CUDA.jl is special in that developers may want to depend on the GPU toolchain even though users might not have a GPU. In this section, we describe two different usage scenarios and how to implement them. Key to remember is that CUDA.jl will always load, which means you need to manually check if the package is functional.

Because CUDA.jl always loads, even if the user doesn't have a GPU or CUDA, you should just depend on it like any other package (and not use, e.g., Requires.jl). This ensures that breaking changes to the GPU stack will be taken into account by the package resolver when installing your package.

If you unconditionally use the functionality from CUDA.jl, you will get a run-time error in the case the package failed to initialize.
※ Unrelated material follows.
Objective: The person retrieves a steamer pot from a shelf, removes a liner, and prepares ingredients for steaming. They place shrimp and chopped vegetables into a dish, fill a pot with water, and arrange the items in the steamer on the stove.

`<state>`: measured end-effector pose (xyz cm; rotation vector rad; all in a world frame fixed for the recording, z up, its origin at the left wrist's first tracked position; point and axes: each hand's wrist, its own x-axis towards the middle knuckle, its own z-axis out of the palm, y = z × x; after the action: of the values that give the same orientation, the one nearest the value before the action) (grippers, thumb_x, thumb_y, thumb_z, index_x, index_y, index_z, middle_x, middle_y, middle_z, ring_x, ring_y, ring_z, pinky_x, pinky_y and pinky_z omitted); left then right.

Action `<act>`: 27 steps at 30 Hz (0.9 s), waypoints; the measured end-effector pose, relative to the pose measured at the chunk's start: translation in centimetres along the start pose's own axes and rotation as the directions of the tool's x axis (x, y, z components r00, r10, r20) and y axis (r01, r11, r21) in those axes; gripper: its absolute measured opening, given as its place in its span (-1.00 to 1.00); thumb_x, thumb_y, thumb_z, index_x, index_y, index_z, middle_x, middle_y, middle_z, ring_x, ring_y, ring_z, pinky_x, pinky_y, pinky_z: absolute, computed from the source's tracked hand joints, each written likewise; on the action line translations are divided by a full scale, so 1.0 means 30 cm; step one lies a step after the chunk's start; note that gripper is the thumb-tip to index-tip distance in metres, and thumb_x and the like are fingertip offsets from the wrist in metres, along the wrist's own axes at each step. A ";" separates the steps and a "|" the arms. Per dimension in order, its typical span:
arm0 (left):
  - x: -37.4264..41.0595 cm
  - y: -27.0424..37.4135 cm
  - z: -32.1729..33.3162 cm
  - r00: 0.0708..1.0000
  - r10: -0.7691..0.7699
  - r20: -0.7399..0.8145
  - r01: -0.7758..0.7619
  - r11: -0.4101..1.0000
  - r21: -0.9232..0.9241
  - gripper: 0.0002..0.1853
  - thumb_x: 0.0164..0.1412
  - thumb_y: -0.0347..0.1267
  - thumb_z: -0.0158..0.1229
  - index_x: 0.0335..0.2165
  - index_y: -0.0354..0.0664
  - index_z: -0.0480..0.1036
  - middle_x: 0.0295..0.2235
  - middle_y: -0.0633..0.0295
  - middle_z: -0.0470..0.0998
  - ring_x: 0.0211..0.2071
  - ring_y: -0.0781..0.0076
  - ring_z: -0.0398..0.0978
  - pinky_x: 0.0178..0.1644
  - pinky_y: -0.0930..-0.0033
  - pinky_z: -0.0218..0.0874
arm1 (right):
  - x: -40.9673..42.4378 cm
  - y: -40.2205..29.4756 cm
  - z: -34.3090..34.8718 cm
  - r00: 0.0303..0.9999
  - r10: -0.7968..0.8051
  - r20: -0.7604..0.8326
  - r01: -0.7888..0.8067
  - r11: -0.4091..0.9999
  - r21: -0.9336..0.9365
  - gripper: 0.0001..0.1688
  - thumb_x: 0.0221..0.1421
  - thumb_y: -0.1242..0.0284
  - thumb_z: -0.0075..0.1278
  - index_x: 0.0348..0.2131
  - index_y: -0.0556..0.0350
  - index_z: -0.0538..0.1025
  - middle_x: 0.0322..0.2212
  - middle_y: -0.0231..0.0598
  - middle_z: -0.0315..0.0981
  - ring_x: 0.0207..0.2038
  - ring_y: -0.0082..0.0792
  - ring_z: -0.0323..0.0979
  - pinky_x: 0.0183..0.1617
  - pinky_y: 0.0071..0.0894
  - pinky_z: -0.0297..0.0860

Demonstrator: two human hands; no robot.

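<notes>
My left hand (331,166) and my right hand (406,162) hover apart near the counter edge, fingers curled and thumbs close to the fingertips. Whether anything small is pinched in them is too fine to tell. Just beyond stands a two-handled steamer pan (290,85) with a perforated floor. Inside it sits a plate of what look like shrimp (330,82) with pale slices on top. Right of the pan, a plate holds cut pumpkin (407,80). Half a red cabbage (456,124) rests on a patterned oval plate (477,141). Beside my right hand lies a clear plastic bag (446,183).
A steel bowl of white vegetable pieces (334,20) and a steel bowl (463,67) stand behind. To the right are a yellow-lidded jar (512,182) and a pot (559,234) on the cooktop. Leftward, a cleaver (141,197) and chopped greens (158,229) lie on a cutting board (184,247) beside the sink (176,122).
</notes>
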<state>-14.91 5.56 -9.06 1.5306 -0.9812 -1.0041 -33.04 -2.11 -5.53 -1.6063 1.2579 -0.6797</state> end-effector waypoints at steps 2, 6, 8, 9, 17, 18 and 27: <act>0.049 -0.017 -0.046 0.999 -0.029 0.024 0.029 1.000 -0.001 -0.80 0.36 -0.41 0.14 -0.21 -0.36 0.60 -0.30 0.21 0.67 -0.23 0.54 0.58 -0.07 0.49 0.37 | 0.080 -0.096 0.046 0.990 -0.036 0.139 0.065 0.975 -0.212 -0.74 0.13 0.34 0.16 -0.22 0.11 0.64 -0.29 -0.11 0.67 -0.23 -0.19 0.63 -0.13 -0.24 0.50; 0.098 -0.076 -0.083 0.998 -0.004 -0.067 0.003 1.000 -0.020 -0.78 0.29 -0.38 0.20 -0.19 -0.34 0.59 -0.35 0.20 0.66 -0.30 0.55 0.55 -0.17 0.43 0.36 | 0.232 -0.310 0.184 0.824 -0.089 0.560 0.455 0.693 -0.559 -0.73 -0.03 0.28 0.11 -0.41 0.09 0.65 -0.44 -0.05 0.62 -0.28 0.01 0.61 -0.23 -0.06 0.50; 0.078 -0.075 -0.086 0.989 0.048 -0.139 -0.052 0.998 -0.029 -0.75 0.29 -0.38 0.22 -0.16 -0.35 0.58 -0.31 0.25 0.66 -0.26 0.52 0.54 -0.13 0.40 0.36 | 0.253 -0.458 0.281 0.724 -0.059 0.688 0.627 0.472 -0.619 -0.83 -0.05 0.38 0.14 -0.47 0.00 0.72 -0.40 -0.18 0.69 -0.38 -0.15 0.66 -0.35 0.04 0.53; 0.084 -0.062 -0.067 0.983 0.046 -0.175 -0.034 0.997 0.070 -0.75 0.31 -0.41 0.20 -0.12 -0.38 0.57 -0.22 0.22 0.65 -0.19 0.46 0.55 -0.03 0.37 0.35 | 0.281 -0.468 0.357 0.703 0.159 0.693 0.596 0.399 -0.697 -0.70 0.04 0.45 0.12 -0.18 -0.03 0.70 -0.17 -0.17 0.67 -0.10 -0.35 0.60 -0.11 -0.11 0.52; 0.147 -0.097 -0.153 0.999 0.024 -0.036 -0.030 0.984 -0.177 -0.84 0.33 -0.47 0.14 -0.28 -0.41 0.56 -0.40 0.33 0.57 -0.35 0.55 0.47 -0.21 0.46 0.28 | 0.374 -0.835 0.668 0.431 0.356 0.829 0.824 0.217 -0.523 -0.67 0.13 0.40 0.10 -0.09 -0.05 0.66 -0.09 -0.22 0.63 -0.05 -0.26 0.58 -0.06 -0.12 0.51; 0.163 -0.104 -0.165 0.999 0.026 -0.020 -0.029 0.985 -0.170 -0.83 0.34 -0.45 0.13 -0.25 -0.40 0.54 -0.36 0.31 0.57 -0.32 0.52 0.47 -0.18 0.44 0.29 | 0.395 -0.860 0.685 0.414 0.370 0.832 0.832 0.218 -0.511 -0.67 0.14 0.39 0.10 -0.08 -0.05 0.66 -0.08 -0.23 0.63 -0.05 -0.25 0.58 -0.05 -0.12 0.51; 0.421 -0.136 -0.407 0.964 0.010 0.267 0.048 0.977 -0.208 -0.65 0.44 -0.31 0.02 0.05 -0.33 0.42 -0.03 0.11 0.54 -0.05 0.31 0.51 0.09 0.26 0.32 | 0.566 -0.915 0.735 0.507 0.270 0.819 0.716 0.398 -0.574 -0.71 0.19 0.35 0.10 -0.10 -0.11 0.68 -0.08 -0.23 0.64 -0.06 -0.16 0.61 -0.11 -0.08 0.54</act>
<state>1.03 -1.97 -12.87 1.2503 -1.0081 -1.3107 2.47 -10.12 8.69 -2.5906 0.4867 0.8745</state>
For example, on a system without CUDA:

julia> using CUDA
julia> CUDA.driver_version()
ERROR: UndefVarError: libcuda not defined

To avoid this, you should call CUDA.functional() to inspect whether the package is functional and condition your use of GPU functionality on that. Let's illustrate with two scenarios, one where having a GPU is required, and one where it's optional.

Scenario 1: GPU is required

If your application requires a GPU, and its functionality is not designed to work without CUDA, you should just import the necessary packages and inspect if they are functional:

using CUDA
@assert CUDA.functional(true)

Passing true as an argument makes CUDA.jl display why initialization might have failed.

If you are developing a package, you should take care only to perform this check at run time. This ensures that your module can always be precompiled, even on a system without a GPU:

module MyApplication

using CUDA

__init__() = @assert CUDA.functional(true)

end

This of course also implies that you should avoid any calls to the GPU stack from global scope, since the package might not be functional.

Scenario 2: GPU is optional

If your application does not require a GPU, and can work without the CUDA packages, there is a tradeoff. As an example, let's define a function that uploads an array to the GPU if available:

module MyApplication

using CUDA

if CUDA.functional()
    to_gpu_or_not_to_gpu(x::AbstractArray) = CuArray(x)
else
    to_gpu_or_not_to_gpu(x::AbstractArray) = x
end

end

This works, but cannot be simply adapted to a scenario with precompilation on a system without CUDA. One option is to evaluate code at run time:

function __init__()
    if CUDA.functional()
        @eval to_gpu_or_not_to_gpu(x::AbstractArray) = CuArray(x)
    else
        @eval to_gpu_or_not_to_gpu(x::AbstractArray) = x
    end
end

However, this causes compilation at run-time, and might negate much of the advantages that precompilation has to offer. Instead, you can use a global flag:

const use_gpu = Ref(false)
to_gpu_or_not_to_gpu(x::AbstractArray) = use_gpu[] ? CuArray(x) : x

function __init__()
    use_gpu[] = CUDA.functional()
end

The disadvantage of this approach is the introduction of a type instability.